Relevant wiki: Floor and Ceiling Functions - Problem Solving

$11 < 9p < 12 \Rightarrow 1.222 < p < 1.333$

$15 < 13p < 16 \Rightarrow 1.153 < p < 1.231$

Now, it is easy to see (and even easier, if we put these two intervals above a number line), that the only solution with integer number of cents is:

$\boxed { \$ \text {1.23} }$

The answer can be found this way: (((15/13 +16/13)/2)+(11/9+12/9)/2))/2

Relevant wiki: Simple Equations

Obviously the price of the pen is $1 and some cents. Let x be the number of cents. Then 9x is larger or equal 200 but less than 300. On another hand, 13x is larger or equal 200 but less than 300. So x must be larger or equal 16 but less or equal 23. Thus x=23 cents.

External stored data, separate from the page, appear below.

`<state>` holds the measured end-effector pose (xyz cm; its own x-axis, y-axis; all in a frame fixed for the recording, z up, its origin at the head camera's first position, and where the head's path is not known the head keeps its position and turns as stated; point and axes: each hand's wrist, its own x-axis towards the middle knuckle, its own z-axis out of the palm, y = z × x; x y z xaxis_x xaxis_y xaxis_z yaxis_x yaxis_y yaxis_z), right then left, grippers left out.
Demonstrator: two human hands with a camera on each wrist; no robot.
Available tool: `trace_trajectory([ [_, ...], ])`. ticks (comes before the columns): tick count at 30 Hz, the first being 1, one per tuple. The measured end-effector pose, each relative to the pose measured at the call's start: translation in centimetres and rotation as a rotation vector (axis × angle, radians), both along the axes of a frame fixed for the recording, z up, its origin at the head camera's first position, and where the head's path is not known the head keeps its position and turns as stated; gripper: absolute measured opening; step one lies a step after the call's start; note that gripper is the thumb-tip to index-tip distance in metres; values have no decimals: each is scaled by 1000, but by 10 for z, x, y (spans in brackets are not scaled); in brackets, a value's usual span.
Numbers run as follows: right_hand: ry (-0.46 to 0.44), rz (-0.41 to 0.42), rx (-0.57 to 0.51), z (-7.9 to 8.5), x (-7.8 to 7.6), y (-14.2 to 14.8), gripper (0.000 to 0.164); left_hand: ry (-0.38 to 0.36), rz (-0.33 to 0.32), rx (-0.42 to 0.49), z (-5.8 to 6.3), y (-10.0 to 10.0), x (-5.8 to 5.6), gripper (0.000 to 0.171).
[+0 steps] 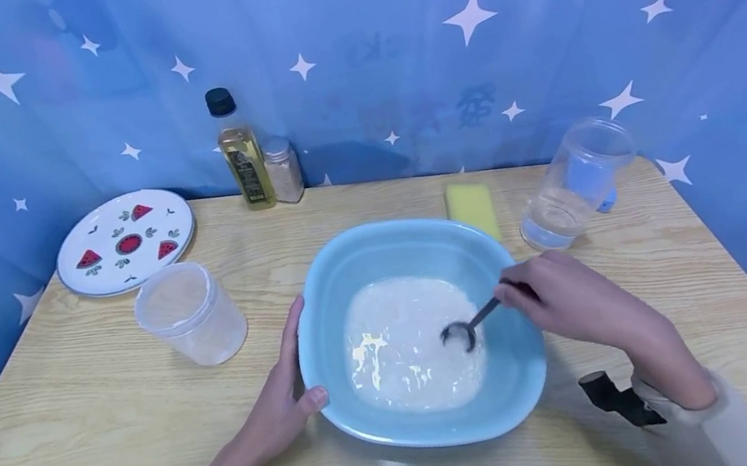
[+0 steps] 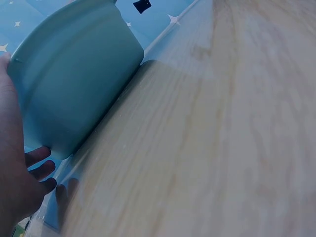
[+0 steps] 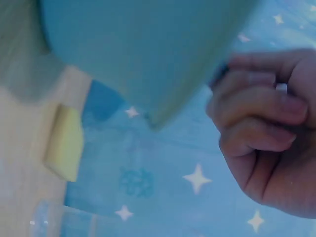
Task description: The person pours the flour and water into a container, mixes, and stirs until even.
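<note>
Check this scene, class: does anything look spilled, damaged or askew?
Nothing stands out: the white mixture lies inside the blue basin, no spill shows on the table, and the bottle stands upright.

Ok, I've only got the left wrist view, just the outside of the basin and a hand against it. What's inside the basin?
Observer: The basin holds white, glossy contents across its bottom, per the head view.
Operator: Any tool in there?
Observer: Yes, a dark spoon, gripped by the right hand.
Operator: Anything close by on the far side?
Observer: A yellow sponge on the table, just beyond the basin's far right edge.
</note>
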<state>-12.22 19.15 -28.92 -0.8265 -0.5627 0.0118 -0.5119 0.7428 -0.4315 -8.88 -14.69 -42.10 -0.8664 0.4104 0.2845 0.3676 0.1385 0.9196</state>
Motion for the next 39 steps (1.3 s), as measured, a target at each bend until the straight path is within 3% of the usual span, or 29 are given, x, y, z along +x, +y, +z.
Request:
trace_trajectory([
  [3,68,-84,-30,-8,-5,-8,23,-4,0,2,0,1,0,93],
  [6,104,-75,-91,-16,-5,-20,20,-9,-5,14,0,1,0,93],
  [10,122,46,-138,-24,1,-36,19,-9,-4,13,0,0,0,93],
  [14,43,210,-143,-25,7,-44,20,-7,2,1,0,-1,0,92],
  [17,-29,270,-127,-20,11,-41,21,-10,-1,7,0,-1,0,92],
  [19,-38,239,-120,-14,13,-36,23,-16,-3,9,0,-1,0,91],
  [25,44,8,-175,-10,6,-30,20,-29,-4,6,2,0,0,92],
  [32,84,-86,-87,-26,-4,-39,20,-36,5,7,2,0,1,92],
  [36,140,-198,-51,-22,-6,-28,23,-39,-2,10,3,1,1,91],
  [39,150,-231,-76,-15,-7,-19,24,-36,0,2,3,1,1,90],
])
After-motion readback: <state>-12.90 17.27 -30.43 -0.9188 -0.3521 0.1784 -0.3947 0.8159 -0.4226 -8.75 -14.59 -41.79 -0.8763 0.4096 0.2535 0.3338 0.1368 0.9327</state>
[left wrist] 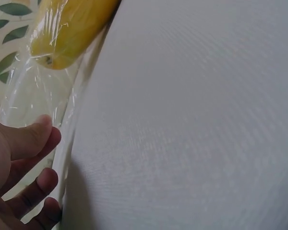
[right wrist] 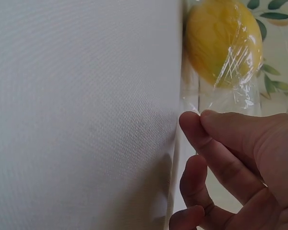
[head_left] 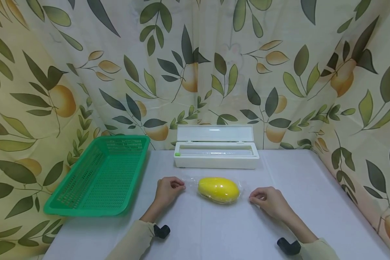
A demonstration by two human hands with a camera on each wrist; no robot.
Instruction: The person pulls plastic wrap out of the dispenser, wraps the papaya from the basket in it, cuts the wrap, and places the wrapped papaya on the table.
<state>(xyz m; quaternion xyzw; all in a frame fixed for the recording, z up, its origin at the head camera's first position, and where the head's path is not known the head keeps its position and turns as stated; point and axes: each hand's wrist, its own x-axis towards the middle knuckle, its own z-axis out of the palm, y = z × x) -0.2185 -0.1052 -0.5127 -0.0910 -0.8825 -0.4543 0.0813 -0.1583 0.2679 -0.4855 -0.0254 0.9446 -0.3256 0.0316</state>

The price of the pen is $1.23.

$\text{suppose,pen=P}$

now, $11<9P<12$

or, $\frac{11}{9}$ < $\frac{9P}{9}$ < $\frac{12}{9}$

or, $1.22<P<1.33$ ..............(1)

again, $15<13P<16$

or, $\frac{15}{13}$ < $\frac{13P}{13}$ < $\frac{16}{13}$

or, $1.153<P<1.231$ ........(2)

from 1 and 2 ,we get, ................................................... $1.22<P<1.231$ . $\text{so, P must be=1.23}$ = $1.23 \times 100=123 cents$

I asked myself how could this still be intuitive for students of lower grades & I felt that the following approach (slightly brute force) might work.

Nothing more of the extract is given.